Ruth Posner, 89, who came to the UK in 1945 having fled Nazi persecution, was one of only two members of her family who survived the Holocaust. Her parents died in the Treblinka concentration camp.
She said: “The situation now, I find it incredibly depressing. It reminds me a little bit of when I was a child, I can’t stand it.”
Referring to her experiences of communist Poland, Mrs Posner expressed concern that Labour leader Jeremy Corbyn was leaning too far on the side of extreme politics.
She added: “I observed what happened in Poland, when it was run by a communist regime, it doesn’t bloody work.
“The manifesto is one thing: by the people, for the people; not for the few, for the many. It’s so corrupt.
“I’m sorry, but Mr Corbyn is moving in that direction. It’s frightening. It’s the extreme. Extreme capitalism is the same. It doesn’t work.”
Mrs Posner and her one surviving aunt escaped the Warsaw ghetto by adopting fake Catholic identities.
After arriving in the UK, she trained as an actress and a dancer and went on to work with the Royal Shakespeare Company and the Julliard School, but she describes living under the false name as her “first big acting experience”.

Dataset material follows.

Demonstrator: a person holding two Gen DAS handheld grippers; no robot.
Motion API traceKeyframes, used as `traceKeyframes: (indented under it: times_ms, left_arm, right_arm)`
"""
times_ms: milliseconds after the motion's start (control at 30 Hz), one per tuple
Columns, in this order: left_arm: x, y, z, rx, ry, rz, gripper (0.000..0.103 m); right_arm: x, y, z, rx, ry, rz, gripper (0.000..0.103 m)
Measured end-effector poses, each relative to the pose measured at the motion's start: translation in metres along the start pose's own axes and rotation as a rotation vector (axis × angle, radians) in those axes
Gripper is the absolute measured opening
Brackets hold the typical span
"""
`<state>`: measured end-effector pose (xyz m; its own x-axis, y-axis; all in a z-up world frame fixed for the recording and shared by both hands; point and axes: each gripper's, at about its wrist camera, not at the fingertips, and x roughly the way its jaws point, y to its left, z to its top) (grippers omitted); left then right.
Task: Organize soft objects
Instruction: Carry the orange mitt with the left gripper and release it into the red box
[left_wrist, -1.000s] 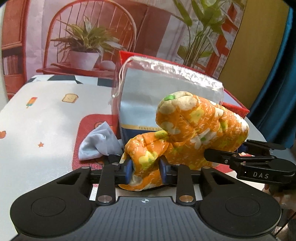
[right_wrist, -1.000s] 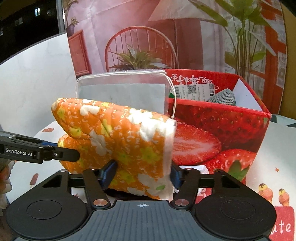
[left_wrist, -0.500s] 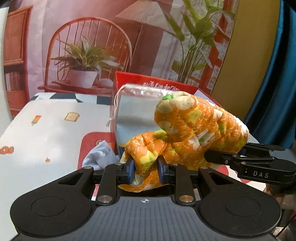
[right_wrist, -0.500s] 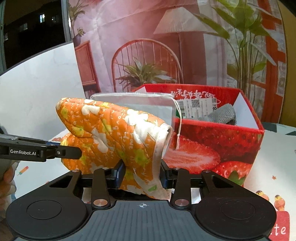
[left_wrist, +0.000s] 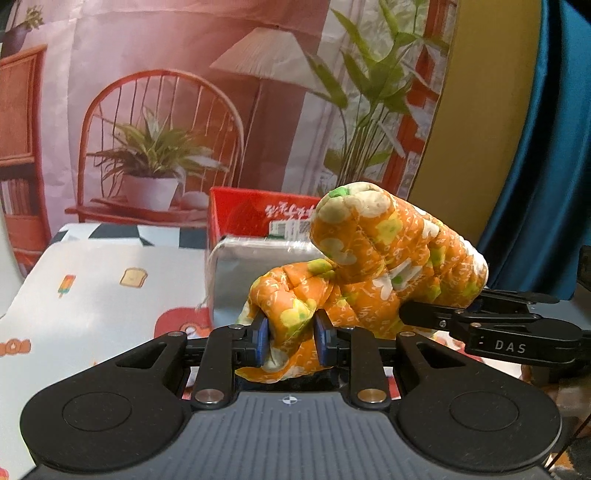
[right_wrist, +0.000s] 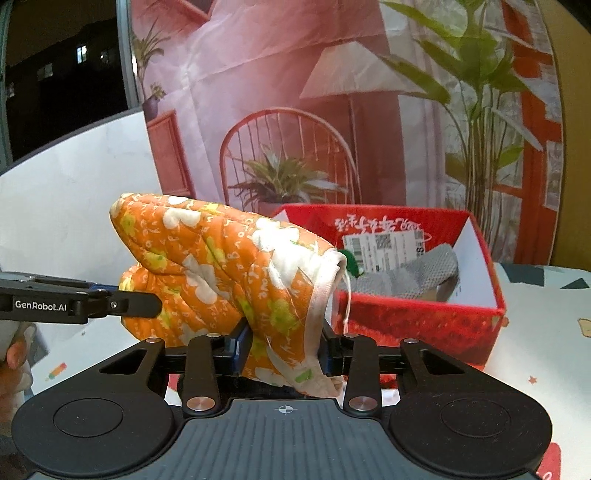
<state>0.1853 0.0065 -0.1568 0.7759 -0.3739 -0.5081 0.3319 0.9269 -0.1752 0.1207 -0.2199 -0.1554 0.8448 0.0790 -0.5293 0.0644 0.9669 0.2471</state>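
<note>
The orange flower-printed quilted oven mitt (right_wrist: 221, 273) is held clear of the table, near the red strawberry-printed cardboard box (right_wrist: 417, 325). Its thumb is clamped by the left gripper (left_wrist: 290, 341) and its cuff by the right gripper (right_wrist: 282, 352), whose jaws have just closed further, so the soft mitt probably cannot sag.

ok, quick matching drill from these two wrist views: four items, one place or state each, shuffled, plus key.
Items:
1. orange oven mitt
2. grey mesh cloth
3. red strawberry box
4. silver drawstring pouch

States:
A. lying inside the box
B. pinched at both ends, off the table
C. standing against the box's front
D. open-topped, on the patterned tablecloth

Pairs: 1-B, 2-A, 3-D, 4-C. Left tongs grip the thumb end, right tongs the cuff.
</note>
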Motion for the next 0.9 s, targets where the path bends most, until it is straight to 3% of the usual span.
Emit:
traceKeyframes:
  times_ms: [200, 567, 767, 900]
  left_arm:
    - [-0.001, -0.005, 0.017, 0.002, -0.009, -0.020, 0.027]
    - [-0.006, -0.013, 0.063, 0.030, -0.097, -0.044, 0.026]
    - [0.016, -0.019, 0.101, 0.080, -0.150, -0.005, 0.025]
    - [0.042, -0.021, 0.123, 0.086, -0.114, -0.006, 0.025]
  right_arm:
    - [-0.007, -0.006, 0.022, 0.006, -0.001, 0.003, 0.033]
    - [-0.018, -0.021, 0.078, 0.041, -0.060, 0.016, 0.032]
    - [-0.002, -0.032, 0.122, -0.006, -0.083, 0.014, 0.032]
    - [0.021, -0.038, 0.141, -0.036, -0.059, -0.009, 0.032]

Mrs Posner said even though she cannot understand what drove the Nazis to commit the atrocity, the anger she feels for what they did encourages her to speak out.
She explained: “I didn’t want to talk about it, I didn’t want to have anything more to do with it until recently.
“But [thinking about] the scientific know-how of gas chambers and working out how many people you can gas and kill in one go? It makes me livid.
“I’m talking about something that I don’t understand myself and I can’t find the answer for it, I’m talking about when hatred becomes an ideology. I just can’t understand it.”